START Available data

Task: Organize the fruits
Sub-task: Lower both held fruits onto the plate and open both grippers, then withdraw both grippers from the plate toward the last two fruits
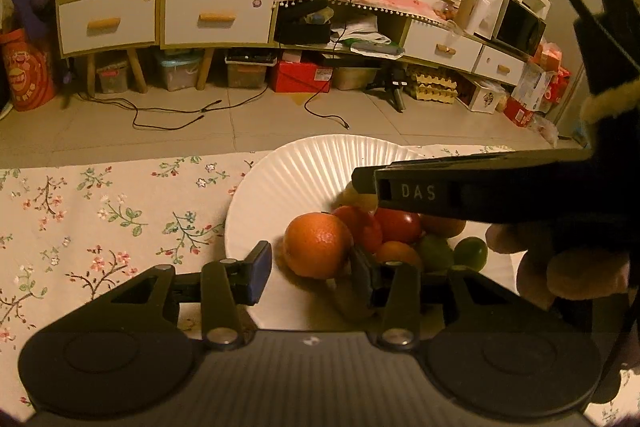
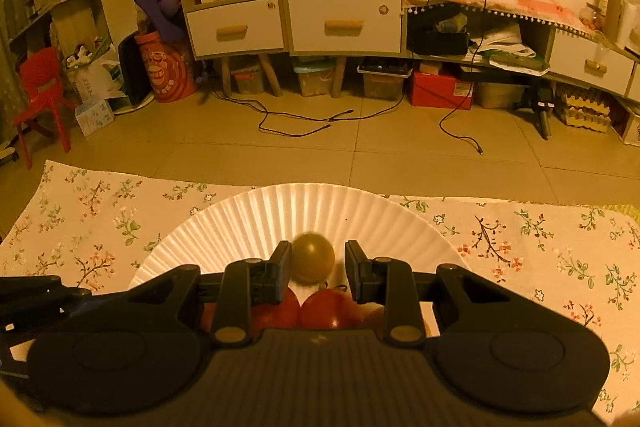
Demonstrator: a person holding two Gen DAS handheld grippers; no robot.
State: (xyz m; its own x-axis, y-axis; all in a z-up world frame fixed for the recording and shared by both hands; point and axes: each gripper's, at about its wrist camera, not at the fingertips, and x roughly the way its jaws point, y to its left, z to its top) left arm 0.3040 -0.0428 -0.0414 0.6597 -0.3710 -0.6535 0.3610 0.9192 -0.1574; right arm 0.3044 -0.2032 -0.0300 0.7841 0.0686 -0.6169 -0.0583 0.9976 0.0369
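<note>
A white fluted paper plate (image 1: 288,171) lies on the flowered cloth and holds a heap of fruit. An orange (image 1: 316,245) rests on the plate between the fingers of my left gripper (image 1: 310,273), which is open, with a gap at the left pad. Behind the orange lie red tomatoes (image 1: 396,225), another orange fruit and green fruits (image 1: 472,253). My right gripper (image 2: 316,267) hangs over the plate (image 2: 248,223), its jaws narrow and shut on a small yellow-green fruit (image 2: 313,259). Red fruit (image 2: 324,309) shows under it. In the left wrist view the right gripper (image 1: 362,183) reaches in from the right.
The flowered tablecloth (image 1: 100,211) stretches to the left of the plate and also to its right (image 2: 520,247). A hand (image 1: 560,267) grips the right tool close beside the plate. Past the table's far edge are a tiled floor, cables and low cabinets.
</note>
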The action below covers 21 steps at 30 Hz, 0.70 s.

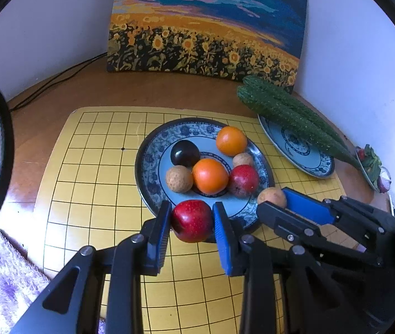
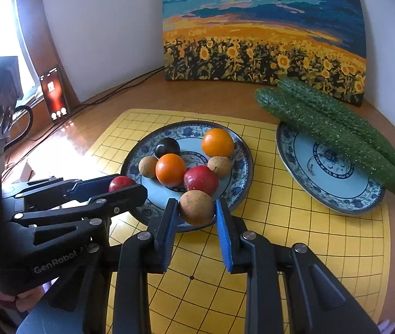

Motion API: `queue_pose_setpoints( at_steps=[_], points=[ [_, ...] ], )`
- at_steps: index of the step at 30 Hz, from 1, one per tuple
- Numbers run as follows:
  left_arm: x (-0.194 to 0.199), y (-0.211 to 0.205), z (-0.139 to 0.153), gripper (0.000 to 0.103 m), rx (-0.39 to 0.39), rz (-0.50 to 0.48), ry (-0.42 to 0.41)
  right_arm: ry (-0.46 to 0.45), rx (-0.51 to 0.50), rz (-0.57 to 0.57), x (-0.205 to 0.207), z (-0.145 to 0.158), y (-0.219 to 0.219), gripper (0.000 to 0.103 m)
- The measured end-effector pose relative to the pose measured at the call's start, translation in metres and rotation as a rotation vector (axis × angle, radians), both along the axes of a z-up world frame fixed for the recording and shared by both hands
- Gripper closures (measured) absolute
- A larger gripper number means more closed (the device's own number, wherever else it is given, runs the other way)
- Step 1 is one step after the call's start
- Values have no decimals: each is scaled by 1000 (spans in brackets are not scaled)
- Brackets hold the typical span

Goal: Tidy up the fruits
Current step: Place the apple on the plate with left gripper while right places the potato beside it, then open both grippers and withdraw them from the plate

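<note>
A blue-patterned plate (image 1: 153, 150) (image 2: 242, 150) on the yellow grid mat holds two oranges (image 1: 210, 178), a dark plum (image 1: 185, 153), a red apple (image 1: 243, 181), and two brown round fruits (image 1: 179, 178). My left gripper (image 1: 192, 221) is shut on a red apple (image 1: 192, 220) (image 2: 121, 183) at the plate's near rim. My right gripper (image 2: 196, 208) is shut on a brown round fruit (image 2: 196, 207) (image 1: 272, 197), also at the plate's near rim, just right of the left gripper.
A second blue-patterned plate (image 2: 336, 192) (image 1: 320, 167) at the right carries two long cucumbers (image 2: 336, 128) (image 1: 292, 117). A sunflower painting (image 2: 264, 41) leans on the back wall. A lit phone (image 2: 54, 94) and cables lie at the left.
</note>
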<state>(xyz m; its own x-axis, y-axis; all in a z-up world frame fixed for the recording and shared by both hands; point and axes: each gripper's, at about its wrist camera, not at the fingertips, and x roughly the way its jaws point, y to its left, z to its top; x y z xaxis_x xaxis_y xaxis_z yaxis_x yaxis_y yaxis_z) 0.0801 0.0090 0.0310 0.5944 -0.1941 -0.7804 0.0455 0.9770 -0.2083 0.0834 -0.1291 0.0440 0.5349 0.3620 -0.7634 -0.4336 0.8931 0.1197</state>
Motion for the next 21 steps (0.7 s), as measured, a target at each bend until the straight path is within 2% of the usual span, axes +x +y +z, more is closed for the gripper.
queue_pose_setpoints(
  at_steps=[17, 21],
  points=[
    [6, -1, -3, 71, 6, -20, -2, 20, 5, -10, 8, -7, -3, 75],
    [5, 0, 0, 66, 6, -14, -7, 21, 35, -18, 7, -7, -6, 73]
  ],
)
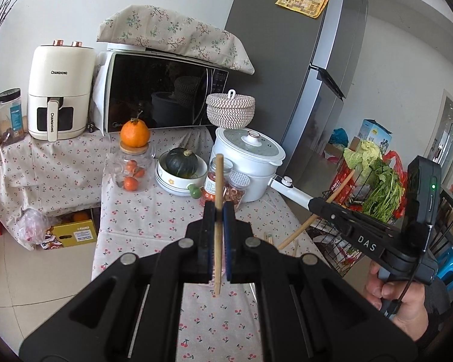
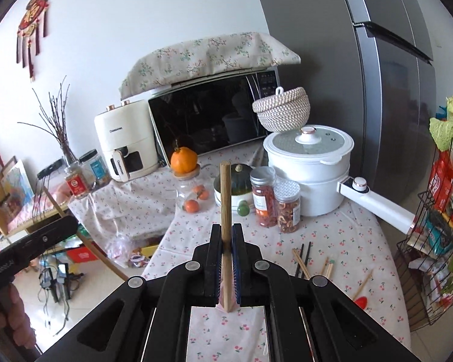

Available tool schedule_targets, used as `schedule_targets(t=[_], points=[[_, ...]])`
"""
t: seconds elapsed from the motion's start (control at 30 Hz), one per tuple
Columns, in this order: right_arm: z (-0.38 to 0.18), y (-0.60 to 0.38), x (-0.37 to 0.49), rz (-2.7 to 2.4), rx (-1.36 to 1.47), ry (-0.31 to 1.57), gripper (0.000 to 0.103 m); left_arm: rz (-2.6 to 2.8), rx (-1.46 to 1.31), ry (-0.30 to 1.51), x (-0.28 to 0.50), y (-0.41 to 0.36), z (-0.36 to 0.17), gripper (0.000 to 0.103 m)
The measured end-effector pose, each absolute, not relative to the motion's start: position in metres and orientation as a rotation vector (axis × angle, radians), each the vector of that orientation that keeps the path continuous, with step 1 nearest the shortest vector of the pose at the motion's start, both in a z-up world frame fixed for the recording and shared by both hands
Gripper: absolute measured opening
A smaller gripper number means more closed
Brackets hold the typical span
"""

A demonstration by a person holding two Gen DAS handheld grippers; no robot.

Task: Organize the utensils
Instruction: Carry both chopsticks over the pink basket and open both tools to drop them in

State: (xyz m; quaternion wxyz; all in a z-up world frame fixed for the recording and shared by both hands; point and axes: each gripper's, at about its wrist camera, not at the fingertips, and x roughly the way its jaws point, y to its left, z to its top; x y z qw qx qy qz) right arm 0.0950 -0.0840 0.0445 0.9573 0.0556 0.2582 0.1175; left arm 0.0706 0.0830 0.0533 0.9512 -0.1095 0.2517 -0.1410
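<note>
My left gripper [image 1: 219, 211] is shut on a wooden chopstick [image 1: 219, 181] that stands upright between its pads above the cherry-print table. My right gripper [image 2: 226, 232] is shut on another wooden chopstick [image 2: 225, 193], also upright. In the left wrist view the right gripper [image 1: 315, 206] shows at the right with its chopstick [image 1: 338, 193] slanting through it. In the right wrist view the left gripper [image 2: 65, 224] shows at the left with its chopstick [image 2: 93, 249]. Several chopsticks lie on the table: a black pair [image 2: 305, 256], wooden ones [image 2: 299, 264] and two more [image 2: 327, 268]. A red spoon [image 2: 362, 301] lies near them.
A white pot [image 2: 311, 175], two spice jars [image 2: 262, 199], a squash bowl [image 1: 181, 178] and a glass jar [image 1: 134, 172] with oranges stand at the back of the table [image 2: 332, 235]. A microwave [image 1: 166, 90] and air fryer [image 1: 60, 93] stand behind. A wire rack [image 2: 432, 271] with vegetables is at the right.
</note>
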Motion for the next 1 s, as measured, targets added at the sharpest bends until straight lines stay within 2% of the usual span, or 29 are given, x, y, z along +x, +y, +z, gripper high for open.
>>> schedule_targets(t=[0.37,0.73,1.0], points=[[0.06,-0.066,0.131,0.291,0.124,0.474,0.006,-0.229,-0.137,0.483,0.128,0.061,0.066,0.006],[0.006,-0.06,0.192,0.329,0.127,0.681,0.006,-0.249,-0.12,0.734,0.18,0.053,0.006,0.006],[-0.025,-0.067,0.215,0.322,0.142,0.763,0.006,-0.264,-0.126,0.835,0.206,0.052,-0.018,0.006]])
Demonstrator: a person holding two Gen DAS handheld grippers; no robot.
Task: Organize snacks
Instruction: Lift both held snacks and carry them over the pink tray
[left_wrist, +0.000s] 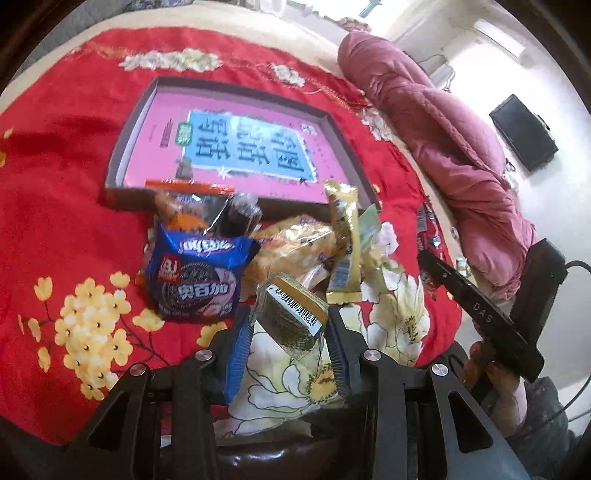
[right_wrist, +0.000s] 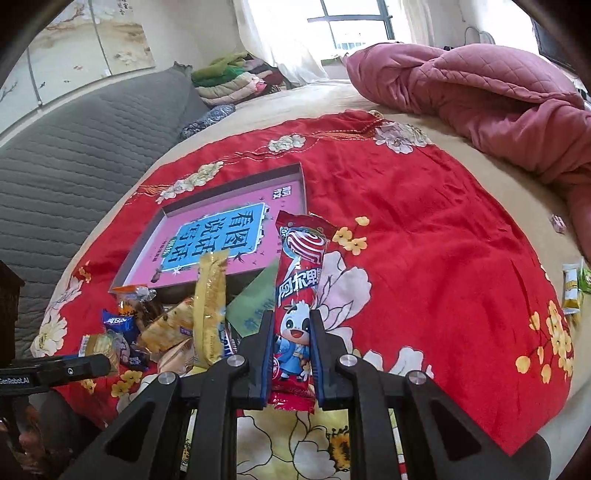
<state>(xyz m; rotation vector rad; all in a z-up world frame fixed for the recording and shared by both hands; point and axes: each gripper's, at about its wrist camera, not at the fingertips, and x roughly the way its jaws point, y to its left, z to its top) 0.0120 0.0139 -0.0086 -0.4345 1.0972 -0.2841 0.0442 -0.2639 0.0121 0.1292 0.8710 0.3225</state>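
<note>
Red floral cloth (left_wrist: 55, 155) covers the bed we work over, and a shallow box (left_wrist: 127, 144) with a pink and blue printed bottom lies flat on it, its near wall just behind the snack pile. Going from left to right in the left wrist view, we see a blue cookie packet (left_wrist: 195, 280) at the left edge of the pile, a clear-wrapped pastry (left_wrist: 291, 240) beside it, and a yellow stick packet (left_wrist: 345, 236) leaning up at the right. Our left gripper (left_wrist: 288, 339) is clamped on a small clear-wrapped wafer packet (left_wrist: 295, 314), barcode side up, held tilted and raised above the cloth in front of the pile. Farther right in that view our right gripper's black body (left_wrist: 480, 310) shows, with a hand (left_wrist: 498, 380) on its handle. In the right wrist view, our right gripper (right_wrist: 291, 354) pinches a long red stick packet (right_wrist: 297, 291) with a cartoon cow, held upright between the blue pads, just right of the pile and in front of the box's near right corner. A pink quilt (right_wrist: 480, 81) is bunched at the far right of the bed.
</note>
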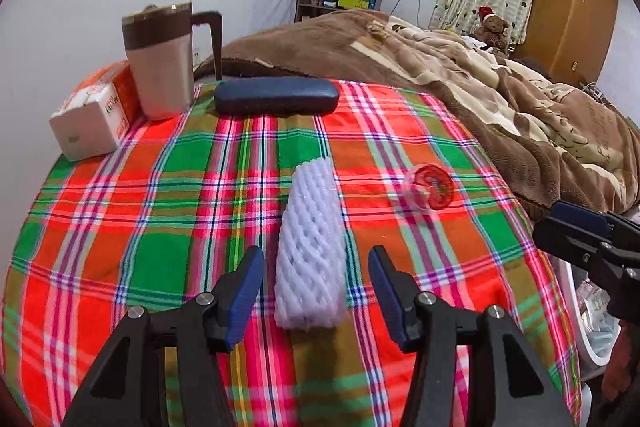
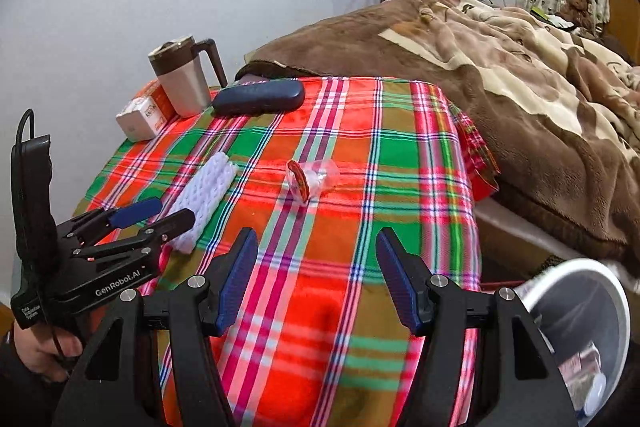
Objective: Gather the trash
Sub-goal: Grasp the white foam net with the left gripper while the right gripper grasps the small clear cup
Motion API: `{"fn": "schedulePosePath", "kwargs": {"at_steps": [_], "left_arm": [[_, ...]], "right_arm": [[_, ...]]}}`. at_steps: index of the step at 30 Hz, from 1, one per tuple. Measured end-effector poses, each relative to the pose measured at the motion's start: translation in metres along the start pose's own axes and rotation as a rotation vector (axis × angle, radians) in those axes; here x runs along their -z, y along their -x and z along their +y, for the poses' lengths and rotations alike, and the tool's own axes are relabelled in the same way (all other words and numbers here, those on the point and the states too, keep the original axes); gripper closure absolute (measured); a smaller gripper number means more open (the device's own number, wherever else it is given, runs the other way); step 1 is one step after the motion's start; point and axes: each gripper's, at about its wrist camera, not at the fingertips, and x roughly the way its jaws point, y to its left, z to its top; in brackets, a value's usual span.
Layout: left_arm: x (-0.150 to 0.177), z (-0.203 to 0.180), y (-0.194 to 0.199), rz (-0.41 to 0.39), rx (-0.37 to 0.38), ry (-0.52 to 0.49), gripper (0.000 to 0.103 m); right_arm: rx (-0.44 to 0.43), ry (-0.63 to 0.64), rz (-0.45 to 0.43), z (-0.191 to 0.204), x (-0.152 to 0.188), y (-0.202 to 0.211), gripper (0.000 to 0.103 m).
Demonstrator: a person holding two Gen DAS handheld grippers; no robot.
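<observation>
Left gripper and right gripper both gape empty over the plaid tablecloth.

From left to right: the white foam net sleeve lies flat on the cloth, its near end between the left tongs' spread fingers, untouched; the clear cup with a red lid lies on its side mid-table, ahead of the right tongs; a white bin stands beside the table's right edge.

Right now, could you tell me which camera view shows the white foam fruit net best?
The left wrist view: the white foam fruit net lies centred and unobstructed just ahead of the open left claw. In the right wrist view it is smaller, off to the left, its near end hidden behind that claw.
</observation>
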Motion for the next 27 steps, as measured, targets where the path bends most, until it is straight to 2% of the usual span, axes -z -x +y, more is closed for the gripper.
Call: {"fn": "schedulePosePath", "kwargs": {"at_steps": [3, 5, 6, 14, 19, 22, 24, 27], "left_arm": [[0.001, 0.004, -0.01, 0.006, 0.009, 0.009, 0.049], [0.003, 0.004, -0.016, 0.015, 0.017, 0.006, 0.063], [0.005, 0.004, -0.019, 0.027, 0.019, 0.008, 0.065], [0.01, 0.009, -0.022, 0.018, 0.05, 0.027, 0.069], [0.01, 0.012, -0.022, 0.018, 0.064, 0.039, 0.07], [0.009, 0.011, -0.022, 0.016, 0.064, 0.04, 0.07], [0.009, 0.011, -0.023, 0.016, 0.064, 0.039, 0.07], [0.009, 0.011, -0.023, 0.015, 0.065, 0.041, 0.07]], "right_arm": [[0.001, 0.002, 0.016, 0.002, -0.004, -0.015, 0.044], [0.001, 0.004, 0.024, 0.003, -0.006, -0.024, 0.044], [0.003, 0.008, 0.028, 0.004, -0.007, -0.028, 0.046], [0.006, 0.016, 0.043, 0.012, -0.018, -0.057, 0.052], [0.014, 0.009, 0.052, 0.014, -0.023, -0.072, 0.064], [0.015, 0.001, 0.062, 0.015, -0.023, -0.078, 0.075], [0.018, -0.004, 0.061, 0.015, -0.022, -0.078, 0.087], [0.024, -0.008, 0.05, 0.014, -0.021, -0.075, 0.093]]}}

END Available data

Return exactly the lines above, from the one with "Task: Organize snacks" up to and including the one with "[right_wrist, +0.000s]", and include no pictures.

**Exercise output**
Task: Organize snacks
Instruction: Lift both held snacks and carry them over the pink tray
[left_wrist, +0.000s] 
[right_wrist, +0.000s] 

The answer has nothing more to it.